HORIZONTE POLÍTICO
La privacidad en riesgo
Alonso Ruiz Belmont
Las revelaciones sobre programas secretos de espionaje telefónico y cibernético del gobierno estadounidense, filtradas a la prensa internacional a principios de junio por el experto en computación Edward Snowden, han sacudido a la opinión pública mundial. El escándalo ha suscitado un intenso debate sobre la privacidad y las libertades civiles. Snowden, exempleado de la CIA y de la poderosa Agencia Nacional de Seguridad (NSA), dio a conocer a The Washington Post y The Guardian la existencia del sistema PRISM, una red que brinda a la inteligencia norteamericana acceso ilimitado a las comunicaciones electrónicas de todos los clientes registrados en los bancos de datos de las empresas más importantes de Internet alrededor del planeta: Skype, Microsoft, Google y Yahoo. También reveló la existencia de varios programas de la NSA diseñados para rastrear registros telefónicos de millones de clientes de Verizon, que opera en Estados Unidos.

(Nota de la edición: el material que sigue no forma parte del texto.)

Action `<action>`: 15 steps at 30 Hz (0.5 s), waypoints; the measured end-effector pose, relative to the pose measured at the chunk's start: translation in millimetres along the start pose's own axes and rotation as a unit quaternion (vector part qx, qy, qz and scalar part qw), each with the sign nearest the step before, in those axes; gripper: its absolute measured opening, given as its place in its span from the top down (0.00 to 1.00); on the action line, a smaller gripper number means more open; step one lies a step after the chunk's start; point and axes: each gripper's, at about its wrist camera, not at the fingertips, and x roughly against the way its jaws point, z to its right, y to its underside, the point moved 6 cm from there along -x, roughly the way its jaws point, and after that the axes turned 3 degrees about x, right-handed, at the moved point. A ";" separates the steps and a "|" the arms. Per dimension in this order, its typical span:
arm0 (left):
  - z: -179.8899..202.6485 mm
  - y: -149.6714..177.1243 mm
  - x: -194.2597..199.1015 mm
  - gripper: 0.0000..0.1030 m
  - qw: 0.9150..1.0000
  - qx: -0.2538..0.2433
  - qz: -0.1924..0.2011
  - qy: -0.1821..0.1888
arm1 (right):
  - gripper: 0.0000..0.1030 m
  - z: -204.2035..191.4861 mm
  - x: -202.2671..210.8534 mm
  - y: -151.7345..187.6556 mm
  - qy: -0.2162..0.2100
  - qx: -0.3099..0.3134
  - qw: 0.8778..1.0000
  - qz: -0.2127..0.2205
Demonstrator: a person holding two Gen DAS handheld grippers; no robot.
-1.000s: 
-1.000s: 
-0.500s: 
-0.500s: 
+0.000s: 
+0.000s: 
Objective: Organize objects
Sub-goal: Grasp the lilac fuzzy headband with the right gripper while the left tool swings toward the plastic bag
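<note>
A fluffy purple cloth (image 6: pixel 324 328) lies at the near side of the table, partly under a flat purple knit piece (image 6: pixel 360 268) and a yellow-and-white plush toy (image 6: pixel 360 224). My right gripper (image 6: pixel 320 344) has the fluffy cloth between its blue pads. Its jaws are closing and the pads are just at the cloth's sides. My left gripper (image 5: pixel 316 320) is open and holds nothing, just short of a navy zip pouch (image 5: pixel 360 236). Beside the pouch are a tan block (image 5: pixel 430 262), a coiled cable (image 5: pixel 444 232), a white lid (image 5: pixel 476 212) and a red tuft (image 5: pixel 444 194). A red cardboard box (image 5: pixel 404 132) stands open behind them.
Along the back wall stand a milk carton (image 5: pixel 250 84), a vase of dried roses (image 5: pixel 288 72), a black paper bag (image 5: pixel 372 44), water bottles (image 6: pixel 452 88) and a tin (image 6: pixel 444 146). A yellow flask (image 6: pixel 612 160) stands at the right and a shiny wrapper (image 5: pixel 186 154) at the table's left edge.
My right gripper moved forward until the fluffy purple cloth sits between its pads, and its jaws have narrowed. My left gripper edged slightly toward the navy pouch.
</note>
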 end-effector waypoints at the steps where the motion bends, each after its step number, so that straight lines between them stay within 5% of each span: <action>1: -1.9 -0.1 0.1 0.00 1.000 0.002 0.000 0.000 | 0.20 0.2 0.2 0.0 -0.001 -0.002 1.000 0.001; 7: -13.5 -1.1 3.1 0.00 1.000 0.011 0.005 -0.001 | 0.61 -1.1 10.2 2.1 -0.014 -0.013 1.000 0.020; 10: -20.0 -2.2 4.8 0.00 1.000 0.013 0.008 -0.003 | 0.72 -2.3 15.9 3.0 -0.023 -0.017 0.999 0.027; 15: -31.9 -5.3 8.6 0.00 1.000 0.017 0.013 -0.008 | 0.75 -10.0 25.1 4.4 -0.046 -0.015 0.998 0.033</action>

Snowden, quien se refugió temporalmente en Hong Kong y trabajó en las redes de espionaje electrónicas de su propio país, justificó su proceder manifestando su preocupación ante el desarrollo de esta gigantesca maquinaria de vigilancia que pone en riesgo la libertad de los ciudadanos ante los abusos de poder ejercidos por un Estado policiaco. El presidente Barack Obama trató infructuosamente de justificar el espionaje masivo, argumentando que la información había contribuido a evitar nuevos ataques terroristas y que el único propósito de las agencias de inteligencia es garantizar la seguridad de los ciudadanos. Si bien un importante sector de la opinión pública norteamericana expresó que está dispuesto a aceptar medidas de este tipo si contribuyen a garantizar su seguridad, el escándalo ha causado una enorme indignación pública y generado demandas legales de organizaciones civiles y políticas, quienes acusan al presidente de violar la Constitución. Aliados estratégicos de Estados Unidos como la Unión Europea han manifestado también su irritación.

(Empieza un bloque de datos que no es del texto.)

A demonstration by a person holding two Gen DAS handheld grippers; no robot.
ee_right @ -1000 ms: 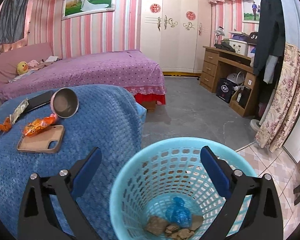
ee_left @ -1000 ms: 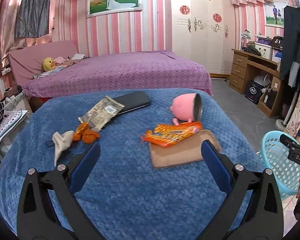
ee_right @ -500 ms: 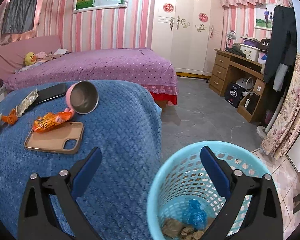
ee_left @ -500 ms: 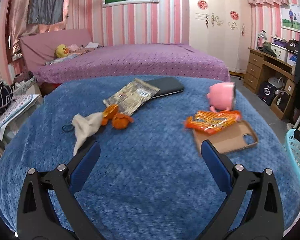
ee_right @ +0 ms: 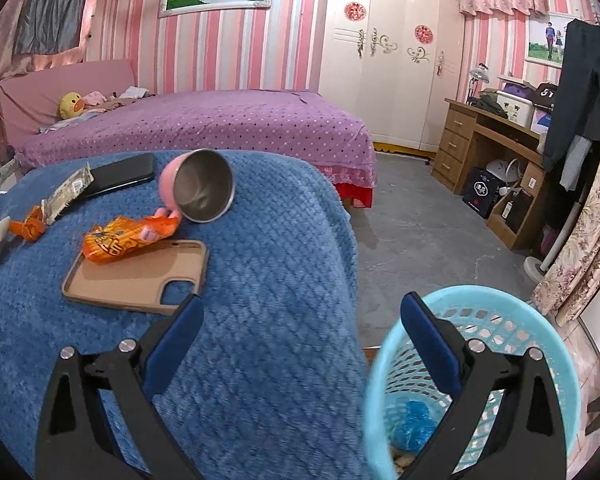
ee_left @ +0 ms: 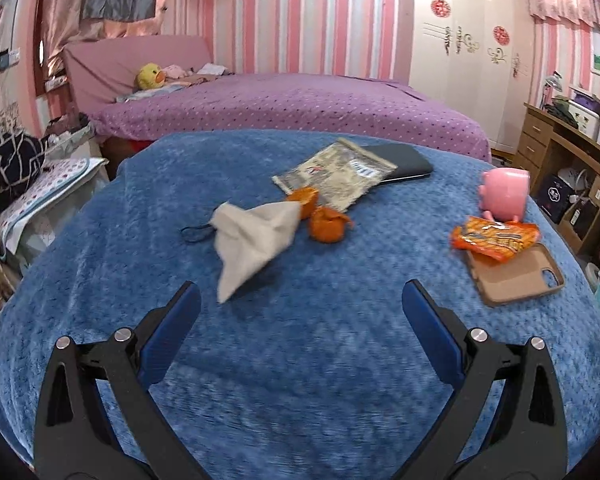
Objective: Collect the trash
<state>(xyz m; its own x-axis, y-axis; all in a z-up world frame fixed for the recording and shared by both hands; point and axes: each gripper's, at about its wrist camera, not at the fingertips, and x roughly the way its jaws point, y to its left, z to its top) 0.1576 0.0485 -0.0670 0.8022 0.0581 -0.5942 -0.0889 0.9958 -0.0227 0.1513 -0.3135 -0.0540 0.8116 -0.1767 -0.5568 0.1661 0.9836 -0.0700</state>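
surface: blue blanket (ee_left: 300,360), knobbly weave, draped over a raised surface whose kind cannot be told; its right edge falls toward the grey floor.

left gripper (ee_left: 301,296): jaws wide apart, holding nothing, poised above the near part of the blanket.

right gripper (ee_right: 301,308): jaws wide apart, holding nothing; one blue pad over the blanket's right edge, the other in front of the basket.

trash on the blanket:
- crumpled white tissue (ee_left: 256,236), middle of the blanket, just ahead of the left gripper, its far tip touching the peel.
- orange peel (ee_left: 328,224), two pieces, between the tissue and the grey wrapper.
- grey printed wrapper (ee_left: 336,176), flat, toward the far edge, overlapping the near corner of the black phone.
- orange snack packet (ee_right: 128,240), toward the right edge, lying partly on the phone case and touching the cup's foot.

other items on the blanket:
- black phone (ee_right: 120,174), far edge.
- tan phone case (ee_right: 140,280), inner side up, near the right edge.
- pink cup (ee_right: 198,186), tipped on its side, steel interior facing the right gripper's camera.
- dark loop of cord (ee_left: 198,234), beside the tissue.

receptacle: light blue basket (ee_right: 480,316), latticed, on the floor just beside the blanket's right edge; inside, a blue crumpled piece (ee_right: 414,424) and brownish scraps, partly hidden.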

Resulta paradójico que un experto en derecho constitucional, quien llegó a la presidencia expresando su indignación ante el pisoteo de los derechos ciudadanos bajo la administración de George W. Bush, haya terminado copiando la retórica antiterrorista de su antecesor y cobijando a muchos de los grupos de poder a los cuales desafió para llegar a la Casa Blanca hace cinco años.

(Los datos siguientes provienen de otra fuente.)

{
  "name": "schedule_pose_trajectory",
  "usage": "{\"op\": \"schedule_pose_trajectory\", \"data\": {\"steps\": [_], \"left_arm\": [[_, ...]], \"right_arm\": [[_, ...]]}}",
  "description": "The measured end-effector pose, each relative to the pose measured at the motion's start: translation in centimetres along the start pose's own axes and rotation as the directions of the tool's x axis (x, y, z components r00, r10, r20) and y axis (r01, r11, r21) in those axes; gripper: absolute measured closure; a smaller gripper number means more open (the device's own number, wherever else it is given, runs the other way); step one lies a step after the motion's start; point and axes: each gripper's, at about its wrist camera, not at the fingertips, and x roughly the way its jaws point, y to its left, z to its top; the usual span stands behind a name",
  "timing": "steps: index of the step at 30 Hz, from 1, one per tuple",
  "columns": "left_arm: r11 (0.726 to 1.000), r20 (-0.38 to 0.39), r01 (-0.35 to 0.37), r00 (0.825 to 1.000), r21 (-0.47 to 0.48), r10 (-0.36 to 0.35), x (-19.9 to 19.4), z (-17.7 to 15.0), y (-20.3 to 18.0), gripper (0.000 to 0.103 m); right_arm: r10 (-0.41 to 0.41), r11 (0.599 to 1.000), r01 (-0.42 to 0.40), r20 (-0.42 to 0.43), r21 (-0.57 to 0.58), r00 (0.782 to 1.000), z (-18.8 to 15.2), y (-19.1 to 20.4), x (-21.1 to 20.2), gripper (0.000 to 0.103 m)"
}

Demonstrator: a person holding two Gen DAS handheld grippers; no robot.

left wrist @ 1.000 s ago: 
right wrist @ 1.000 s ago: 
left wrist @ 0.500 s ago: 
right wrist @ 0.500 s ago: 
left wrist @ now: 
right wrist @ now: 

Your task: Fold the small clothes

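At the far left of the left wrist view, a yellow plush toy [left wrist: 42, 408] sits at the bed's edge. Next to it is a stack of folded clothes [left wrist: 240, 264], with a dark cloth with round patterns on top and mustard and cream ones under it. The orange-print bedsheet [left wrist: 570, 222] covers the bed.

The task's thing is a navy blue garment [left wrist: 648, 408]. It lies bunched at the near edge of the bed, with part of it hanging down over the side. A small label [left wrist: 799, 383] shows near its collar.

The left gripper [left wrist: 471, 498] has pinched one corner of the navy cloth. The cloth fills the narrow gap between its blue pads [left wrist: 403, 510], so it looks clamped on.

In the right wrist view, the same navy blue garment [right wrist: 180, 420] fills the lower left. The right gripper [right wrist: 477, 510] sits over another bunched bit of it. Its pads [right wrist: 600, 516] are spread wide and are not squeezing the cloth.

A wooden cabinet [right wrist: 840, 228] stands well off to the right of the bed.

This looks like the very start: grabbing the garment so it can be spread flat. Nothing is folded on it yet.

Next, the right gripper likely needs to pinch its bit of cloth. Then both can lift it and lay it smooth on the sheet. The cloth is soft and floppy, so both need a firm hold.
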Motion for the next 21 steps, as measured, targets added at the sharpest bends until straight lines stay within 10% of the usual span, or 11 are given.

La administración de Obama se encuentra preparando una acusación criminal para procesar a Snowden, quien manifestó su intención de pedir asilo político en Islandia. Este último se dijo dispuesto a afrontar las represalias de que será objeto, señalando que es el gobierno estadounidense, y no él, quien ha violado la constitución. Obama le ha demostrado al mundo que hace falta algo más que carisma, promesas vacías y un eficiente aparato de marketing político para ser un presidente respetable y progresista.